Copy everything in the data below exactly except the pictures.

▼

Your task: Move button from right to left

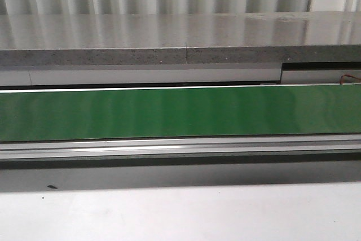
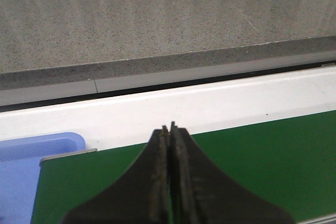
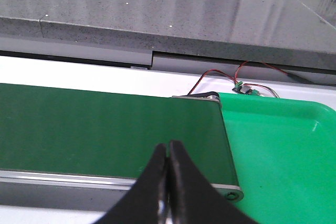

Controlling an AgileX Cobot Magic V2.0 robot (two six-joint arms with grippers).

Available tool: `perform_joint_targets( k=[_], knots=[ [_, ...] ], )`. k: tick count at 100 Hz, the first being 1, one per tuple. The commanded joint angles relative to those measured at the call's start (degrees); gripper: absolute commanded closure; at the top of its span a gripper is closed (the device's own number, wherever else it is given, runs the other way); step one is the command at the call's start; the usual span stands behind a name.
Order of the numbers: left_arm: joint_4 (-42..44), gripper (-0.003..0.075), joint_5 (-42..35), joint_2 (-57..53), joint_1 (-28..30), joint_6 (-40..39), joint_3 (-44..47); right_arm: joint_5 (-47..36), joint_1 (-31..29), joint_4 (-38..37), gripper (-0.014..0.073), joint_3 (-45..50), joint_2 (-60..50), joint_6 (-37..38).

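The button is out of view in every frame. A green belt [image 1: 180, 112] runs across the front view with nothing on it. My left gripper [image 2: 168, 128] is shut and empty, hanging over the belt's left end [image 2: 105, 182]. My right gripper [image 3: 169, 144] is also shut and empty, above the belt's right end [image 3: 105, 129]. Neither gripper appears in the front view.
A blue tray [image 2: 26, 166] lies past the belt's left end. A green tray [image 3: 283, 150] lies past its right end, with red and black wires and a small circuit board [image 3: 242, 88] behind it. A grey stone ledge [image 1: 169, 38] runs behind the belt.
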Motion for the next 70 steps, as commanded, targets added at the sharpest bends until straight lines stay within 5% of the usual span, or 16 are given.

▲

EXERCISE RESULT:
Your task: Move button from right to left


Controlling an AgileX Cobot Magic V2.0 robot (two six-joint arms with grippers).

Available tool: `perform_joint_targets( k=[_], knots=[ [_, ...] ], )`. k: tick count at 100 Hz, the first being 1, one per tuple. The commanded joint angles relative to those measured at the call's start (degrees); gripper: absolute commanded closure; at the top of its span a gripper is closed (the device's own number, wherever else it is given, runs the other way); step one is the command at the call's start; the usual span stands behind a name.
Order of the numbers: left_arm: joint_4 (-42..44), gripper (-0.003..0.075), joint_5 (-42..35), joint_2 (-57..53), joint_1 (-28..30), joint_6 (-40..39), joint_3 (-44..47); right_arm: joint_5 (-47..36), joint_1 (-31..29), joint_4 (-38..37), gripper (-0.014..0.073), joint_3 (-45..50), joint_2 (-60..50), joint_6 (-37..38).

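The button is out of view in every frame. A green belt [image 1: 180, 112] runs across the front view with nothing on it. My left gripper [image 2: 168, 128] is shut and empty, hanging over the belt's left end [image 2: 105, 182]. My right gripper [image 3: 169, 144] is also shut and empty, above the belt's right end [image 3: 105, 129]. Neither gripper appears in the front view.
A blue tray [image 2: 26, 166] lies past the belt's left end. A green tray [image 3: 283, 150] lies past its right end, with red and black wires and a small circuit board [image 3: 242, 88] behind it. A grey stone ledge [image 1: 169, 38] runs behind the belt.
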Motion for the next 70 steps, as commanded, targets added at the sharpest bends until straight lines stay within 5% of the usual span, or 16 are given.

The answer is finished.